— Смотри, что здесь написано!
Года не прошло, как был убит Александр Мень — мой духовный отец, с которым двенадцать лет мы братски дружили.
Когда я развернул газету и стал читать помещённую в ней статью об отце Александре, я помертвел. Там некий дьякон писал о том, что, хотя отец Александр и был неплохим священником, его книги, проповеди, богословские труды сомнительны.
В общем, таков был смысл злобного выступления, продиктованного ничем не прикрытой завистью к посмертной славе моего зверски зарубленного друга. А может быть, эту статейку заказали те, кто вдохновил убийц…
Летнее утро за окном померкло. Я понял, что оставлять без ответа эту подлость невозможно.
…Любопытно, что этот самый дьякон и теперь, как платяная вошь, продолжает ползать по страницам газет и журналов, по Интернету, по экрану телевизора, влезая со своим неудовлетворённым честолюбием в обсуждение любых общественных проблем. И пользуется любым поводом, чтобы снова и снова укусить отца Александра.
Нужно было что-то делать.
— Напиши ответ. Дай ему по мозгам! — сказал приятель.
— Мы — христиане…
— Ага! Отец Александр убит. Ответить не может. А мы будем помалкивать?

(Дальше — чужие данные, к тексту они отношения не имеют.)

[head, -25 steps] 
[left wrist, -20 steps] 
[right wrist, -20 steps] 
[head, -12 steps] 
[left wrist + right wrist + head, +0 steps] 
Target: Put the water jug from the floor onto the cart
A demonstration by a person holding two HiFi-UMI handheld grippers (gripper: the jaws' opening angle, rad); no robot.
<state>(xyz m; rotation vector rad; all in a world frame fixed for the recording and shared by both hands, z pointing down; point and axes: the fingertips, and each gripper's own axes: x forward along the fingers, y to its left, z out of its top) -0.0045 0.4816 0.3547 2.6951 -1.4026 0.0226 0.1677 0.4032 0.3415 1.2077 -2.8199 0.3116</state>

Статью в две с половиной страницы на машинке я написал.
Месяц то я, то он, то мы вместе возили её по редакциям газет. Там с сочувствием читали. Но публиковать отказывались. Откровенно говорили: «Убийство не раскрыто. Официального отношения Патриархии к трудам и деятельности отца Александра мы не знаем…»
От бесконечного унизительного хождения по редакциям я впал в отчаяние.
Но вот однажды раздался звонок телефона. Приятель не говорил — кричал в трубку.
— Записывай номер! Звони! Сейчас в Москву на месяц приехал из Парижа (была названа фамилия известнейшего диссидента, эмигрировавшего во Францию). Он — член редколлегии газеты «Русская мысль». Её читают во всех странах. Немедленно свяжись с ним, отдай статью. Она прозвучит на весь мир!
Конечно, я тут же позвонил.
Человек этот оказался любезен, прост. Сразу же пригласил к себе, продиктовал адрес.
Я собрался. Перечитал статью. Спустился с ней к своему «запорожцу» и поехал по Садовому кольцу, чтобы найти указанный дом невдалеке от Курского вокзала.
Был душный летний день. Ехал и думал об отце Александре, о том, что о нём узнают русскоязычные читатели во многих странах.
Отыскал дом. Припарковался.
Когда открывал дверь подъезда, вместе со мной вошёл человек в пропотевшей тенниске, который тащил стеклянную трёхлитровую банку из-под томатного сока. Судя по запаху, в ней было бочковое пиво.
— Вы случайно не ко мне? — спросил он, когда мы вместе вышли из лифта на третьем этаже.
— Наверное, случайно к вам, — улыбнулся я.
Подержал тяжёлую банку, пока он отпирал дверь.
— Прекрасно, — сказал он, ставя на стол стаканы. — Будем утолять жажду и наслаждаться роскошью человеческого общения!
— Мне не до этого, — буркнул я и протянул ему статью.
Он быстро просмотрел её, отложил в сторону.
— Ваша статья хороша уже тем, что она коротка. Отвезу её в Париж, отдам своей жене, которая член редколлегии «Русской мысли». Она всё решает. Напишите свой адрес, телефон. Мы вам сообщим.
Он налил пиво в стаканы. Принялся с удовольствием пить, рассказывать о том, как его арестовывали, конвоировали, гноили в лагере.
Это был лёгкий, весёлый человек, вырвавшийся на свободу и теперь поющий свою песню.
— Вам не доводилось знать отца Александра? — попытался я вернуть его к своей боли, своей теме.
— К сожалению, нет. Штука в том, что, с одной стороны, я слышал, что это был гениальный человек, с другой — вопросы религии, православия меня как-то не колышут.
— Понятно, — сказал я, вставая. — Значит, если статью опубликуют, меня известят?
— Ну конечно! Постойте! А вы читали нашу «Русскую мысль»? Сейчас получите от меня в подарок два комплекта за этот и прошлый год. — Он пал на колени, вытащил из-под дивана две перетянутые шпагатом пачки газет.
Я принял увесистый дар, простился и уехал.
Месяц трудолюбиво перелистывал газетные страницы. Читал статьи всемирно известных интеллектуалов из США, Германии, Англии — специалистов по России, кремленологов, священников Зарубежной Церкви. Почти в каждой из них раздражало словосочетание — «с одной стороны... с другой стороны...».